*EXERCISE BRIEF*: List each line of the data in which the string "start" appears.

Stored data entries
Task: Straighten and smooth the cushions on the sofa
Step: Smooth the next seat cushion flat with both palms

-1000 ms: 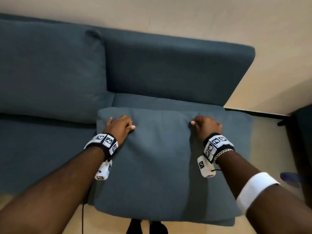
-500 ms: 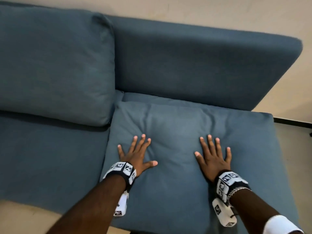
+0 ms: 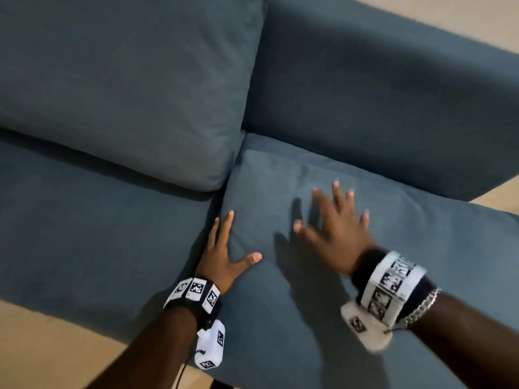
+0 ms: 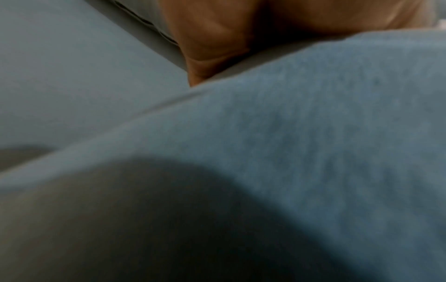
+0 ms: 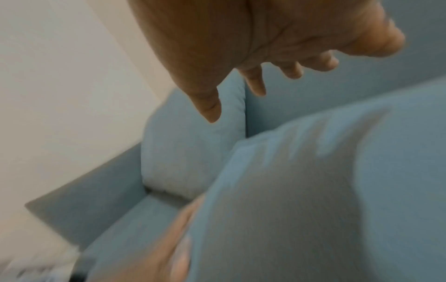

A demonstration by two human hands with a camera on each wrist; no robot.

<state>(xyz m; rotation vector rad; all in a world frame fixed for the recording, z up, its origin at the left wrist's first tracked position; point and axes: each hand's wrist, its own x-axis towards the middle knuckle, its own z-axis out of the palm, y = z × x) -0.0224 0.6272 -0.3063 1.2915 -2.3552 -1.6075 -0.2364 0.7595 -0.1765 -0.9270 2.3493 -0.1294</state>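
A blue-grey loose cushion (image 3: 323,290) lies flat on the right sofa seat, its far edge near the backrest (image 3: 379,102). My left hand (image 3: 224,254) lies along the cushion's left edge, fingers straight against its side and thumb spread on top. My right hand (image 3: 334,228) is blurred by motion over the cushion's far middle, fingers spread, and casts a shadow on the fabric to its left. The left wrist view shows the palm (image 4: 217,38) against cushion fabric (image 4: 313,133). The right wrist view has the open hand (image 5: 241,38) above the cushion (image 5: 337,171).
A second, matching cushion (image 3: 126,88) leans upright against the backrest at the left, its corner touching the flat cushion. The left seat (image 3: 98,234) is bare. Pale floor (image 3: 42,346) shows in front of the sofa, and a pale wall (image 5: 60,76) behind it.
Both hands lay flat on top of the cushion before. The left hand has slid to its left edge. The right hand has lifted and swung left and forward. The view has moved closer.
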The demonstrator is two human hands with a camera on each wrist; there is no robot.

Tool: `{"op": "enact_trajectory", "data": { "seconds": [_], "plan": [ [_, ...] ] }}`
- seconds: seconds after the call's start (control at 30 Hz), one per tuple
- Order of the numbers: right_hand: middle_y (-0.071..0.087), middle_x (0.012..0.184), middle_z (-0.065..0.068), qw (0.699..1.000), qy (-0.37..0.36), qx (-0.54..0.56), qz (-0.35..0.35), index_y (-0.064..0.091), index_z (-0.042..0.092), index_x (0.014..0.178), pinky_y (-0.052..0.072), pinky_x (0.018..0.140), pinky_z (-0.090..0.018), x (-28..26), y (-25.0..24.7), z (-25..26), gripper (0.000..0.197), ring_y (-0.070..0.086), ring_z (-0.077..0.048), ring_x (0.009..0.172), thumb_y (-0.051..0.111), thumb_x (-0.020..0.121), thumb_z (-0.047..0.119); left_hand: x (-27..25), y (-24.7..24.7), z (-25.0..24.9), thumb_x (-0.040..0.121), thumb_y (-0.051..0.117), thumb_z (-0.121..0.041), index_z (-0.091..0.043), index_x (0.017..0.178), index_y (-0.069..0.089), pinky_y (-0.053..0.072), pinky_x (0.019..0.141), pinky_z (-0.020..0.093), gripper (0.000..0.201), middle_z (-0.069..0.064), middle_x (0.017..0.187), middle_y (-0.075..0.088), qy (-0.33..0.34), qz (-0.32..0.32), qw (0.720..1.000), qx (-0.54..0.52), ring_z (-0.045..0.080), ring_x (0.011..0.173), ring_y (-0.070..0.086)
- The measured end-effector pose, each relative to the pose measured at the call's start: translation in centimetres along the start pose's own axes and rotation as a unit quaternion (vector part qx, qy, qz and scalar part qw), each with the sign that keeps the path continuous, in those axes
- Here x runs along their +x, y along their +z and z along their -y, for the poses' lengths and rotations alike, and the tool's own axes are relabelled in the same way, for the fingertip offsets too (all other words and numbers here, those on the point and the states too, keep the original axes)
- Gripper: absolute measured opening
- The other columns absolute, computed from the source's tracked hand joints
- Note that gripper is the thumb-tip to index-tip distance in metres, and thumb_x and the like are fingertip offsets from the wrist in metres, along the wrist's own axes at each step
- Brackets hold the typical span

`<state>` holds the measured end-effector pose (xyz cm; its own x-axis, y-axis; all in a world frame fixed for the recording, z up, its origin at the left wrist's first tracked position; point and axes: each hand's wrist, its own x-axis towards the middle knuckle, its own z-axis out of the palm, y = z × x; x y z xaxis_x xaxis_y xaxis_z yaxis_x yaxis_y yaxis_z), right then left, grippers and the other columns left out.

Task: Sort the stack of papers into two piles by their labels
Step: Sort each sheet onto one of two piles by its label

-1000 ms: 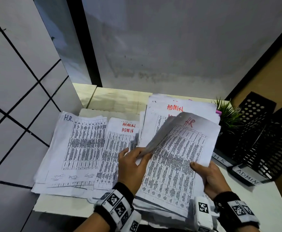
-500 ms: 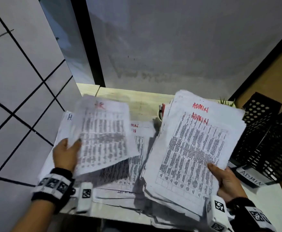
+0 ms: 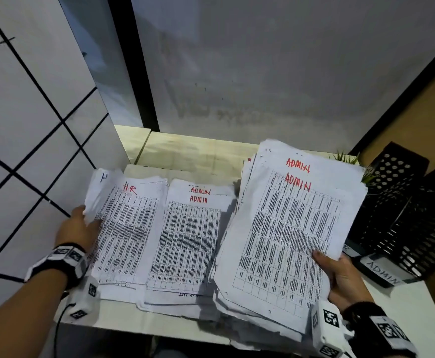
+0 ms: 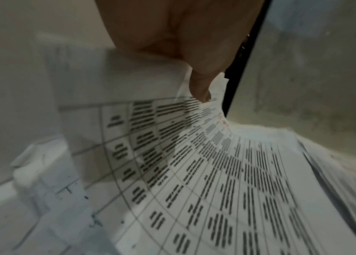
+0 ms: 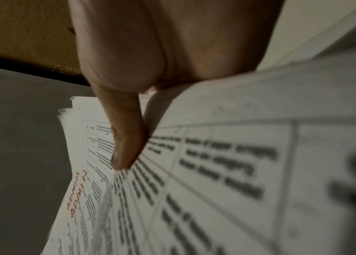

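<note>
A sheet marked H.R in red (image 3: 128,228) lies on the left pile of the table. My left hand (image 3: 78,228) pinches its left edge, thumb on top (image 4: 199,86). Beside it in the middle lies the pile topped by a sheet marked ADMIN (image 3: 188,241). My right hand (image 3: 340,275) grips the thick unsorted stack (image 3: 288,228) at its lower right, tilted up off the table; its top sheet reads ADMIN in red. In the right wrist view the thumb (image 5: 124,141) presses on that top sheet (image 5: 216,172).
Black perforated file trays (image 3: 412,215) stand at the right, with front tags reading ADMIN (image 3: 381,272) and a partly hidden one. A small green plant (image 3: 348,161) pokes out behind the held stack. A tiled wall (image 3: 17,151) closes the left side, a grey wall the back.
My left hand carried the H.R sheet from the held stack over to the left and lowered it onto the left pile. An ADMIN sheet now tops the stack in my right hand.
</note>
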<state>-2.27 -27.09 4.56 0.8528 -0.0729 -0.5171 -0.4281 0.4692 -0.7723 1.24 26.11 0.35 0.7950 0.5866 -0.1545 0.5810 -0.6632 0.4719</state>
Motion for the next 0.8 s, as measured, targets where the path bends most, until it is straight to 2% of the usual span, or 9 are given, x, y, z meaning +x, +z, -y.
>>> {"op": "enact_trajectory", "data": {
  "seconds": [0.1,0.2,0.3,0.37,0.47,0.5,0.57,0.7,0.8],
  "plan": [
    [0.072,0.103,-0.021,1.000,-0.003,0.005,0.008,0.058,-0.001,0.122,0.059,0.064,-0.045,-0.1,0.3,0.0,0.035,0.073,-0.034,0.085,0.051,0.087,-0.006,-0.7,0.7,-1.7,0.082,0.070,-0.016,0.002,0.142,0.027,0.040,0.096,0.058,0.076,0.031,0.133,0.046,0.025,-0.040,0.996,0.081,0.048,0.119,0.043],
    [0.070,0.110,-0.023,1.000,0.002,0.008,0.004,0.056,-0.001,0.125,0.059,0.067,-0.047,0.0,0.5,-0.1,0.042,0.072,-0.036,0.090,0.055,0.083,-0.004,-3.2,1.3,-5.7,0.085,0.068,-0.029,-0.001,0.145,0.024,0.030,0.108,0.056,0.079,0.025,0.144,0.036,0.112,-0.067,0.987,0.092,0.042,0.132,0.033],
    [0.067,0.116,-0.026,1.000,0.014,0.001,0.011,0.055,-0.002,0.127,0.058,0.070,-0.048,0.1,0.9,-0.1,0.048,0.069,-0.040,0.096,0.059,0.078,-0.002,-7.6,2.6,-11.2,0.091,0.057,-0.046,-0.012,0.146,0.029,0.036,0.108,0.047,0.071,0.009,0.149,0.036,0.194,0.038,0.979,-0.052,0.027,0.132,0.041],
    [0.066,0.117,-0.027,1.000,0.018,-0.009,0.017,0.056,-0.003,0.125,0.059,0.070,-0.047,0.2,1.2,-0.1,0.047,0.069,-0.041,0.097,0.060,0.078,-0.003,-10.8,3.1,-14.8,0.090,0.052,-0.054,-0.018,0.142,0.037,0.050,0.092,0.038,0.066,-0.002,0.137,0.048,0.222,0.152,0.950,-0.158,0.015,0.114,0.054],
    [0.065,0.117,-0.029,0.999,0.020,-0.028,0.021,0.056,-0.005,0.125,0.058,0.072,-0.048,0.3,1.5,0.0,0.048,0.067,-0.045,0.100,0.062,0.077,-0.003,-14.5,4.2,-18.9,0.085,0.068,-0.040,-0.020,0.115,0.061,0.052,0.063,0.015,0.036,-0.004,0.099,0.064,0.177,0.240,0.896,-0.329,0.009,0.082,0.063],
    [0.066,0.115,-0.030,0.999,0.019,-0.034,0.020,0.055,-0.006,0.124,0.059,0.072,-0.048,0.3,1.6,0.0,0.049,0.067,-0.045,0.099,0.063,0.076,-0.003,-15.3,4.5,-19.8,0.082,0.074,-0.029,-0.023,0.101,0.065,0.052,0.059,0.015,0.022,0.000,0.089,0.065,0.145,0.229,0.886,-0.377,0.010,0.075,0.061],
    [0.067,0.112,-0.029,0.999,0.011,-0.042,0.019,0.056,-0.007,0.122,0.059,0.069,-0.045,0.2,1.8,0.2,0.052,0.069,-0.042,0.094,0.067,0.072,-0.001,-16.0,5.6,-20.9,0.077,0.079,-0.017,-0.030,0.084,0.066,0.053,0.061,0.016,0.020,0.002,0.081,0.066,0.102,0.180,0.885,-0.418,0.013,0.069,0.060],
    [0.070,0.109,-0.026,0.998,0.003,-0.052,0.026,0.058,-0.004,0.120,0.059,0.068,-0.044,0.1,1.8,0.3,0.054,0.071,-0.039,0.090,0.069,0.067,0.000,-15.8,7.4,-21.1,0.073,0.081,-0.007,-0.018,0.085,0.071,0.052,0.068,0.016,0.020,0.003,0.079,0.070,0.045,0.124,0.871,-0.473,0.017,0.075,0.067],
    [0.072,0.103,-0.024,0.997,-0.001,-0.068,0.024,0.057,-0.006,0.118,0.059,0.063,-0.040,0.1,1.9,0.0,0.057,0.072,-0.034,0.082,0.071,0.062,-0.003,-15.8,7.9,-20.7,0.075,0.078,-0.003,-0.012,0.097,0.072,0.053,0.070,0.013,0.024,-0.002,0.074,0.069,0.031,0.106,0.867,-0.487,0.005,0.068,0.066]
  ]
}}
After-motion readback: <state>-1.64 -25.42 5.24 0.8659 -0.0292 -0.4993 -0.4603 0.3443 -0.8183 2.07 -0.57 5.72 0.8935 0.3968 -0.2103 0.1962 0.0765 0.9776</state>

*TASK ANSWER*:
- seconds: seconds after the call's start (control at 30 Hz), one per tuple
- The measured end-effector pose, each relative to the pose measured at the call's start: translation in centimetres along the start pose's own axes and rotation as a unit quaternion (vector part qx, qy, qz and scalar part qw), each with the sign that keeps the path continuous, in those axes

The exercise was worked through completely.